What is required :: Apart from the pictures, print the data below exactly as given.

:: Data provided ::

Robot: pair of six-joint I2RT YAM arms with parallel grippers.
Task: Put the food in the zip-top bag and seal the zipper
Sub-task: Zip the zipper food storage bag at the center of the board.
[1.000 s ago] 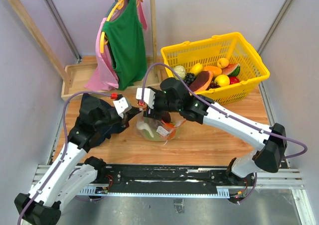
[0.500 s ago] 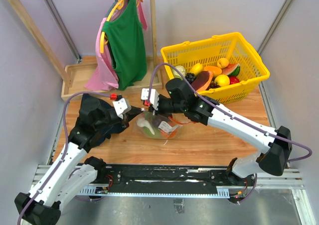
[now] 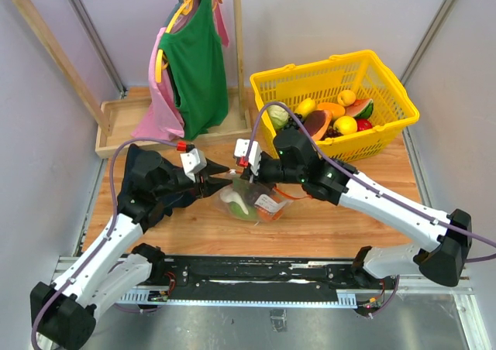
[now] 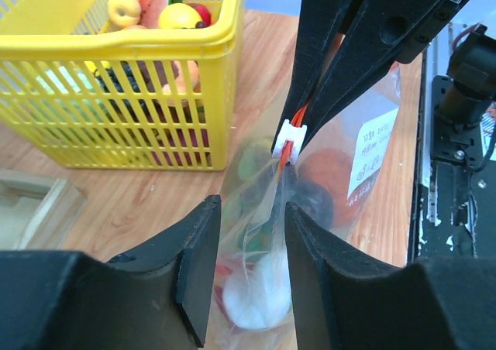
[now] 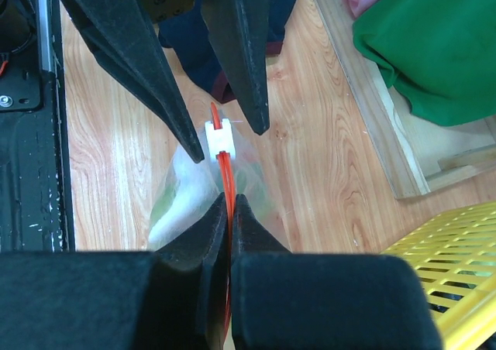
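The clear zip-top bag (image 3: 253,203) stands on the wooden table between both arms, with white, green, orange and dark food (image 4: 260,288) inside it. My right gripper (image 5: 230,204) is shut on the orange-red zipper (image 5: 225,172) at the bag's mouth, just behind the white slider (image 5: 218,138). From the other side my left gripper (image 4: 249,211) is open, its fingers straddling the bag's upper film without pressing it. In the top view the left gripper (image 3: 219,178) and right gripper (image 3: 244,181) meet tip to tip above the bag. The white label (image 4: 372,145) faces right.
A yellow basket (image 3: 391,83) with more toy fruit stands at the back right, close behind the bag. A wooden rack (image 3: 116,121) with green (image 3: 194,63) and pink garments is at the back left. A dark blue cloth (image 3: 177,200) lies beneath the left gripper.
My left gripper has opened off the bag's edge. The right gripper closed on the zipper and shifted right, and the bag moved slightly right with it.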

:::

Task output ::
Robot: pair of six-joint I2RT YAM arms with parallel grippers.
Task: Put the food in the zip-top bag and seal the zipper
Sub-task: Zip the zipper food storage bag at the center of the board.
[1.000 s ago] 
[0.500 s ago] 
[now] 
[now] 
[now] 
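The clear zip-top bag (image 3: 253,203) stands on the wooden table between both arms, with white, green, orange and dark food (image 4: 260,288) inside it. My right gripper (image 5: 230,204) is shut on the orange-red zipper (image 5: 225,172) at the bag's mouth, just behind the white slider (image 5: 218,138). From the other side my left gripper (image 4: 249,211) is open, its fingers straddling the bag's upper film without pressing it. In the top view the left gripper (image 3: 219,178) and right gripper (image 3: 244,181) meet tip to tip above the bag. The white label (image 4: 372,145) faces right.
A yellow basket (image 3: 391,83) with more toy fruit stands at the back right, close behind the bag. A wooden rack (image 3: 116,121) with green (image 3: 194,63) and pink garments is at the back left. A dark blue cloth (image 3: 177,200) lies beneath the left gripper.
My left gripper has opened off the bag's edge. The right gripper closed on the zipper and shifted right, and the bag moved slightly right with it.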

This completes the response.